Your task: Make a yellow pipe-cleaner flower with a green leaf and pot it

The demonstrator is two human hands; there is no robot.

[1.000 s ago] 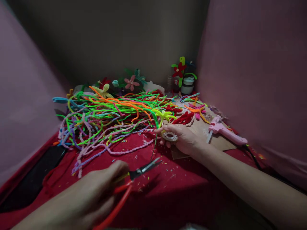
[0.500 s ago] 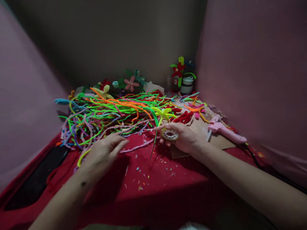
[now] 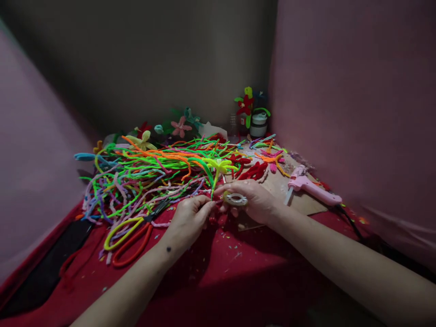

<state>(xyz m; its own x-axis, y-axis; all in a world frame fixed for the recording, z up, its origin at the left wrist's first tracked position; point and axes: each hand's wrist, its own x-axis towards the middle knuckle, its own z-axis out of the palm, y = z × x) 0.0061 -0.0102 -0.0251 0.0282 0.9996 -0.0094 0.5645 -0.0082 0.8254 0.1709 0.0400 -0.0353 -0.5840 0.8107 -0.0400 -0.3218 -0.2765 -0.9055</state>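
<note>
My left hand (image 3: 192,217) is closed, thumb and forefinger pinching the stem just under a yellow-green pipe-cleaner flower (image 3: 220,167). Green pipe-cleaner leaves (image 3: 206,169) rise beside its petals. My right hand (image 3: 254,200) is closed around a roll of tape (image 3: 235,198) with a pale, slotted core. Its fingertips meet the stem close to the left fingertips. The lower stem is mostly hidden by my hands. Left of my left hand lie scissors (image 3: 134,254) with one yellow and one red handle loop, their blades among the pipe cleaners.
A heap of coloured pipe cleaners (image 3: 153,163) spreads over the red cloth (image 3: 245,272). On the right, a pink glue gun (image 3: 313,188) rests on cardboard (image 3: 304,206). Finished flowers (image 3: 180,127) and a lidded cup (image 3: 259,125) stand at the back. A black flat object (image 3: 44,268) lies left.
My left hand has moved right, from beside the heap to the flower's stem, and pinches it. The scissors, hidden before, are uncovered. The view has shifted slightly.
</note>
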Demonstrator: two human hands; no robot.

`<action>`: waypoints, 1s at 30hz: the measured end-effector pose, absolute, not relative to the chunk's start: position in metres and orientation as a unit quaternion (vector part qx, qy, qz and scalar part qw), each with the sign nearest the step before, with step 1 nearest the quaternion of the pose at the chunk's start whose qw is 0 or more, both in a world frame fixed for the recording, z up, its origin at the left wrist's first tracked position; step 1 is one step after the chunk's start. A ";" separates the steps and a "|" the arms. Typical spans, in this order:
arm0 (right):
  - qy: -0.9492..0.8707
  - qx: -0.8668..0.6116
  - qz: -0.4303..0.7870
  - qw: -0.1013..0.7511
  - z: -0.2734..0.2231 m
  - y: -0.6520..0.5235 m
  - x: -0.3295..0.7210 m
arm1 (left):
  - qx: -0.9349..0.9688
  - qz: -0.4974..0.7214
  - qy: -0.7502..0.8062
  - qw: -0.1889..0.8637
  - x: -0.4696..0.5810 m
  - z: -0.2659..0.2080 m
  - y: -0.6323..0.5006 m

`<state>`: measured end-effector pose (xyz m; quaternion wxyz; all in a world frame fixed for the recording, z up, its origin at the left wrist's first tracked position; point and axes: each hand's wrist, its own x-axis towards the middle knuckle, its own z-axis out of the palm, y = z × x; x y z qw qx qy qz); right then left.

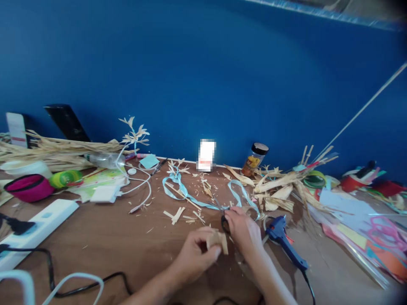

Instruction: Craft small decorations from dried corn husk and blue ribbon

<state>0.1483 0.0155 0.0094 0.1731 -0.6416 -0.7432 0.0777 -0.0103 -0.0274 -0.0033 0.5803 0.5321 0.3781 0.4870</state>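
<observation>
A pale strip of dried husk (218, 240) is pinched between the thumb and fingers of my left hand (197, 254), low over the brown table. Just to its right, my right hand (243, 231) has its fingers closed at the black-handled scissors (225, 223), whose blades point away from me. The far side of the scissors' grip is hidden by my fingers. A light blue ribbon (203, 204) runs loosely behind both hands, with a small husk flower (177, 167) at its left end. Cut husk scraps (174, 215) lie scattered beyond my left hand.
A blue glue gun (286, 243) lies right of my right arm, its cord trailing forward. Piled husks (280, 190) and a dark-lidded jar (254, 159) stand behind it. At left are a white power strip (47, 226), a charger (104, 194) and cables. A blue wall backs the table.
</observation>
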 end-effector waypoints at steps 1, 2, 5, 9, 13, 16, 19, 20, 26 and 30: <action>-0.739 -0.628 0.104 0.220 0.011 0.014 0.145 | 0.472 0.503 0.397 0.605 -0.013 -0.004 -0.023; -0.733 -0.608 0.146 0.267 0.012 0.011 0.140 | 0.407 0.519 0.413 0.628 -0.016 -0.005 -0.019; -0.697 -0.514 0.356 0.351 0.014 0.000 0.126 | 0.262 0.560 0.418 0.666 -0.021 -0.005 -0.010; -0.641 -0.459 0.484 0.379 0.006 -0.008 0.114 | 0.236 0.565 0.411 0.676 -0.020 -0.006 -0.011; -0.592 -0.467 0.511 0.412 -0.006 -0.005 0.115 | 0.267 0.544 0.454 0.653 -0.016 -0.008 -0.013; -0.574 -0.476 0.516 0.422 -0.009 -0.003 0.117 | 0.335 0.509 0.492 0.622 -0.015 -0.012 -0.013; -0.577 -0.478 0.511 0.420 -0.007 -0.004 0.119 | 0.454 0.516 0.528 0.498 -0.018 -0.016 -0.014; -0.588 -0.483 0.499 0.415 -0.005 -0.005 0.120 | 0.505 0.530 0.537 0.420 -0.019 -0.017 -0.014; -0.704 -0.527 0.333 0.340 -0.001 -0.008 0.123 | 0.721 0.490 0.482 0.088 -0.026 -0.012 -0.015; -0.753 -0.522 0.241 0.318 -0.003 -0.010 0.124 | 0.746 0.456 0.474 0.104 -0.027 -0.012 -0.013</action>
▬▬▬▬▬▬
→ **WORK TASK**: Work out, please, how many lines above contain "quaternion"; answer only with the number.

→ **PROBLEM SOLUTION**: 2